The records
# # # # #

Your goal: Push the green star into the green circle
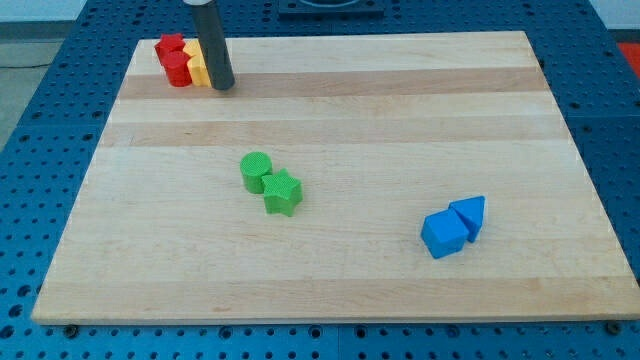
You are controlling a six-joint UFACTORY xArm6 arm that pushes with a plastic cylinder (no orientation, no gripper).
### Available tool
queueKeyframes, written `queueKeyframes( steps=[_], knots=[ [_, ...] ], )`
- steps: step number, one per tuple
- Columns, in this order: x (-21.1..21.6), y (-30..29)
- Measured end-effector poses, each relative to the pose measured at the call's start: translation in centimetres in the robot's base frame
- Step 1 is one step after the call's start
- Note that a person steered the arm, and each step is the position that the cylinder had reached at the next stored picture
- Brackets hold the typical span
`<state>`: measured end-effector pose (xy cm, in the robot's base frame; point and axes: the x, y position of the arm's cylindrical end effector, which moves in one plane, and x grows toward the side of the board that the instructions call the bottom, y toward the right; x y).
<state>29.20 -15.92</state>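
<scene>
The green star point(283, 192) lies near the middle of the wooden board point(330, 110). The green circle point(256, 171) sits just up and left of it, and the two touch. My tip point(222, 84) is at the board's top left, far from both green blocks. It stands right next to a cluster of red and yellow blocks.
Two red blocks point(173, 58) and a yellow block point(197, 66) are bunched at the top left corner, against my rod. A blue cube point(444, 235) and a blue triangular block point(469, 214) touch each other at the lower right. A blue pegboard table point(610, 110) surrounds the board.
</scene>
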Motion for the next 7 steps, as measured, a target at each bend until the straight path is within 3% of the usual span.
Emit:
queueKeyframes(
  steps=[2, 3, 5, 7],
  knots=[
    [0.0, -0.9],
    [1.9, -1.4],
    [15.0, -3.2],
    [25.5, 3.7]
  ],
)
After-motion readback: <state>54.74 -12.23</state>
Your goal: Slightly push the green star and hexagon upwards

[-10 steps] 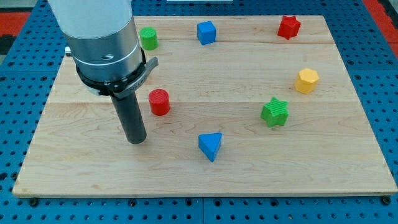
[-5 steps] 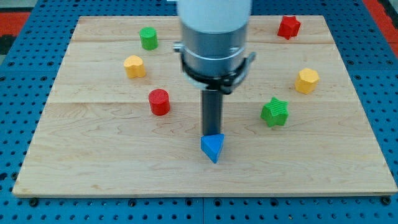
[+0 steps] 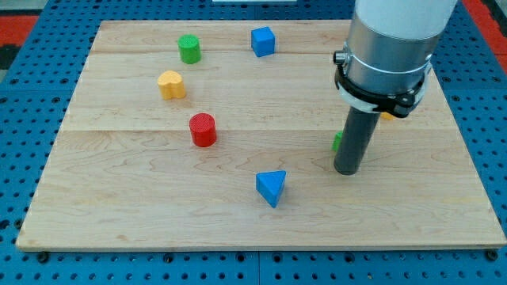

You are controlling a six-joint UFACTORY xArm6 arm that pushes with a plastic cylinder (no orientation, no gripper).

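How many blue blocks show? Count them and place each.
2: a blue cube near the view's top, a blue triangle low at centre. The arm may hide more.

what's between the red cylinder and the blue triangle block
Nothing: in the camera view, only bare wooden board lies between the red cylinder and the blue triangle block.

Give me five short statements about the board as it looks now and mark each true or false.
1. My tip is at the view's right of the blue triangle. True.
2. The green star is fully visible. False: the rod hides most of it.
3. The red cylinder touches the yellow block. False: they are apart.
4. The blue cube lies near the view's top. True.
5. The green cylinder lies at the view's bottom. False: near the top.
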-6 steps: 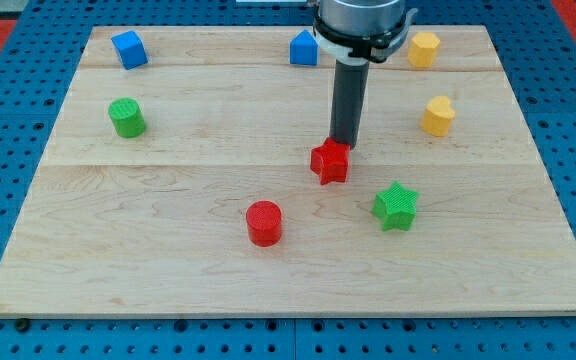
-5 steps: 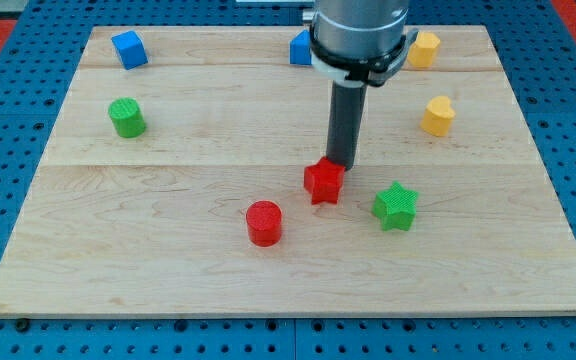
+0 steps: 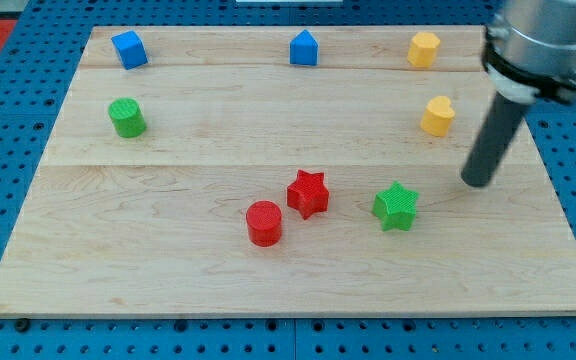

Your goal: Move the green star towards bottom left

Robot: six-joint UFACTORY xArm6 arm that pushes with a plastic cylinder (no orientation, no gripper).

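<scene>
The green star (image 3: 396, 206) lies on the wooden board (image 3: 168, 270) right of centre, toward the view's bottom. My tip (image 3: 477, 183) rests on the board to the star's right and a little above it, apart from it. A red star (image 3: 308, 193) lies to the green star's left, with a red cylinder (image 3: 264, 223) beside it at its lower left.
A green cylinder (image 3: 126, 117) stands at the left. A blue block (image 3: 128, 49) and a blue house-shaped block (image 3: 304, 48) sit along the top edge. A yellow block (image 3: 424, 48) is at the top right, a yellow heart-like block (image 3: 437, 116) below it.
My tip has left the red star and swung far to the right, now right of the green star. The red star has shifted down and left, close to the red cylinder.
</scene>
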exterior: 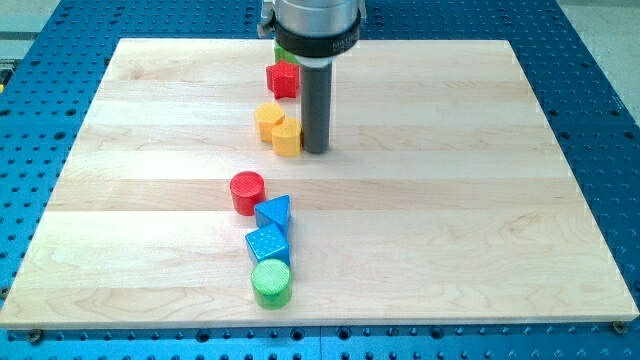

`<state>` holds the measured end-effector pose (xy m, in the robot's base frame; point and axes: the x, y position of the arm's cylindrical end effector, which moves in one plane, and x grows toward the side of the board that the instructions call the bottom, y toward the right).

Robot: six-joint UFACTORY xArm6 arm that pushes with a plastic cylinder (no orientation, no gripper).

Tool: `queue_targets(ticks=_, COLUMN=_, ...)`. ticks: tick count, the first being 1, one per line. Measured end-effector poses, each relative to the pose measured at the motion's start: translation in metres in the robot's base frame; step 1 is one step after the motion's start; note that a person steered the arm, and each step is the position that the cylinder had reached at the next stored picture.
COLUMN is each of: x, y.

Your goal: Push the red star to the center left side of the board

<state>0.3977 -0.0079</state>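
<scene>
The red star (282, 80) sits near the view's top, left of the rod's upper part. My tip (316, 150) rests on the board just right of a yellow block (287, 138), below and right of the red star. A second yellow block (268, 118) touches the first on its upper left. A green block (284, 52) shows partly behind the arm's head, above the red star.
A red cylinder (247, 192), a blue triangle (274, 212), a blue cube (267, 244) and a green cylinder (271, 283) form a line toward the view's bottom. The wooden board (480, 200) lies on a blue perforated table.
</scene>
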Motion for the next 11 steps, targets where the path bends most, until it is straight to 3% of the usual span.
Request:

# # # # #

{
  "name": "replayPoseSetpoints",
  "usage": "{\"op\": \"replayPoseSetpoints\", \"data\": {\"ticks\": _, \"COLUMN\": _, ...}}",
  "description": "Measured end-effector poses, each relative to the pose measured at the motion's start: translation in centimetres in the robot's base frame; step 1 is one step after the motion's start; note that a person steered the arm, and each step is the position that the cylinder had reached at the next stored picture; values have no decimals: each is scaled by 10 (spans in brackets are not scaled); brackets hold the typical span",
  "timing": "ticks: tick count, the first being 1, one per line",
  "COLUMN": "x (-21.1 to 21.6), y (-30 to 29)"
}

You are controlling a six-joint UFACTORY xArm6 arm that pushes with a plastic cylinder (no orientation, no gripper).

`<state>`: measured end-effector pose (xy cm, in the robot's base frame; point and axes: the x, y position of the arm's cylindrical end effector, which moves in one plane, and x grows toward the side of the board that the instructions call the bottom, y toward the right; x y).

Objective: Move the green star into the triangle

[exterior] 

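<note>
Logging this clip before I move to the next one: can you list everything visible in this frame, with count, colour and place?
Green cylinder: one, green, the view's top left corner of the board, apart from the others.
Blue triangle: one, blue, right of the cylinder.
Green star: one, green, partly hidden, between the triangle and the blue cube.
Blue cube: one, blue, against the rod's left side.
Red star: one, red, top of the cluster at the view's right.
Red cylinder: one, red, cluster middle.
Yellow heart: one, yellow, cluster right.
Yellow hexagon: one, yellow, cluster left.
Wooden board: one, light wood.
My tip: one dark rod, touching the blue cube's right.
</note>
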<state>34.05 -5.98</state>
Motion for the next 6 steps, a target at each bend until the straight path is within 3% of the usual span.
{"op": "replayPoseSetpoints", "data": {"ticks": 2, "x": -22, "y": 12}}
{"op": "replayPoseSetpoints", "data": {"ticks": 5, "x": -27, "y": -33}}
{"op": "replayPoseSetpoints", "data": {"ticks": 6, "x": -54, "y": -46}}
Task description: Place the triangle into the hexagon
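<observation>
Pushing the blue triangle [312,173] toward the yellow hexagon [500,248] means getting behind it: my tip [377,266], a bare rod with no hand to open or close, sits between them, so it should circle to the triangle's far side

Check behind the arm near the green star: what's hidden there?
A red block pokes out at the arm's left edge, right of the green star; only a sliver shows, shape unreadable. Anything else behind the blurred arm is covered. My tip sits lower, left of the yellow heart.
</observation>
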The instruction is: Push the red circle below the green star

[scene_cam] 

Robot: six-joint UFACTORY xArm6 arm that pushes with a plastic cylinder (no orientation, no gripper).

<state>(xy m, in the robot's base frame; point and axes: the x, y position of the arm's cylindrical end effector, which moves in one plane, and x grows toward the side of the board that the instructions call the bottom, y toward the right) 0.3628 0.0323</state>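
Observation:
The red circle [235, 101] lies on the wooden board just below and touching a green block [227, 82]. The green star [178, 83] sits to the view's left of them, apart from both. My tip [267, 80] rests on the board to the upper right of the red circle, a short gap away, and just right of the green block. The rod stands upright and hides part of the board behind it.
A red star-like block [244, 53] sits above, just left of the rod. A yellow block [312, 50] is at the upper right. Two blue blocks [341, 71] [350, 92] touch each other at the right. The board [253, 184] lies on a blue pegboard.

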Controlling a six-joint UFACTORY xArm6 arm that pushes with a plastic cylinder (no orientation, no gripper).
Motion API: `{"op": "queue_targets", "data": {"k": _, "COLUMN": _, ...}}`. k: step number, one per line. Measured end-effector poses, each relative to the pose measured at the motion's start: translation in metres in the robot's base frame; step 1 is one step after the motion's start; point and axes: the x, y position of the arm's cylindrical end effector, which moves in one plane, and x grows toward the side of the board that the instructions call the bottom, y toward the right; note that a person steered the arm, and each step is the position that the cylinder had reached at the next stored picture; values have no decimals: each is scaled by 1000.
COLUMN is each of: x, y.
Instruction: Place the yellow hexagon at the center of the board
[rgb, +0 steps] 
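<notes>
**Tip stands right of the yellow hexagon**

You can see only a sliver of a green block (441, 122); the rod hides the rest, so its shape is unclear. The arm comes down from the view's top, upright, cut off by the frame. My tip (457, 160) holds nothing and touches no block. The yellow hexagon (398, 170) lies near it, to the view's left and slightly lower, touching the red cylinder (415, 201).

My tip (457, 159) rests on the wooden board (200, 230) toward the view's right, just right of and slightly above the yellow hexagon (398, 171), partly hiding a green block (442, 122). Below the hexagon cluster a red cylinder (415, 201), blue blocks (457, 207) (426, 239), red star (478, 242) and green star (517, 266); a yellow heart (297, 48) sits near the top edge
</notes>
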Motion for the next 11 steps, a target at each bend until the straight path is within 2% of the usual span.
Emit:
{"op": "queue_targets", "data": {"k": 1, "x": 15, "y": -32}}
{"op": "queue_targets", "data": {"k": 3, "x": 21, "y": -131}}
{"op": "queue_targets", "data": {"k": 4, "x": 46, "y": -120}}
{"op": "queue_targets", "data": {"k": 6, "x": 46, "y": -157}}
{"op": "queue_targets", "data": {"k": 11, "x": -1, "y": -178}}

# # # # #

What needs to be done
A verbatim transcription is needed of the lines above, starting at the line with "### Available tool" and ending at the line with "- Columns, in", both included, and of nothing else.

Written reply
### Available tool
queueKeyframes, written `queueKeyframes( steps=[_], knots=[ [_, ...] ], )`
- steps: step number, one per tuple
- Columns, in this order: x (-21.1..21.6), y (-30..29)

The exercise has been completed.